RENEE HARRIS TOLIVER, Magistrate Judge.
Pursuant to Special Order 3, this case was referred to the undersigned for pretrial management. The Court now considers Defendants Kaufman County, Chad Hill, and Scott Smith's Third Rule 12(b)(6) Motion to Dismiss, Doc. 37; Defendant Crandall Independent School District and Monica Aspergren's Motion to Dismiss Plaintiffs' Amended Complaint, Doc. 38; Texas Department of Family and Protective Services' Rule 12(b)(6) Motion to Dismiss, Doc. 50; and Plaintiffs' motions for the entry of default and default judgment, Doc. 21; Doc. 22; Doc. 23; Doc. 58; Doc. 60; Doc. 62; Doc. 75; Doc. 78; Doc. 81. For the reasons that follow, the motions for entry of default and default judgment should be
Plaintiffs' seven-page, third amended complaint asserts claims for slander, perjury, "Misconduct," "Police Misconduct," and due process violations under 42 U.S.C. § 1983. Doc. 36. Plaintiffs also attempt to prosecute claims of intentional infliction of emotional distress, false imprisonment, and kidnapping on behalf of B.R., their minor child, Doc. 36, and seek actual and punitive damages of $3,000,000. Doc. 36 at 6.

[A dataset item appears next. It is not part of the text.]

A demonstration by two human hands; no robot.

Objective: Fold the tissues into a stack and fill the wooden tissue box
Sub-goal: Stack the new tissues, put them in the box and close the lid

They allege that in 2010, Carmethia Moss, an investigator for the Texas Department of Family and Protective Services ("DFPS"), made false allegations of child abuse against them. Doc. 36 at 2-3. Later, between March and April 2012, Monica Aspegren, an employee of Crandall Independent School District ("Crandall ISD"), submitted a false intake report to Child Protective Services ("CPS"). Doc. 36 at 4. Then, Sarah Hall, another DFPS investigator, and Aspegren, removed B.R., Plaintiff's minor child, from Crandall High School, without a court order, and illegally restrained her without parental consent, Doc. 36 at 3-4. Employees of Kaufman County Sheriff's Department assisted in B.R.'s removal. Doc. 36 at 4.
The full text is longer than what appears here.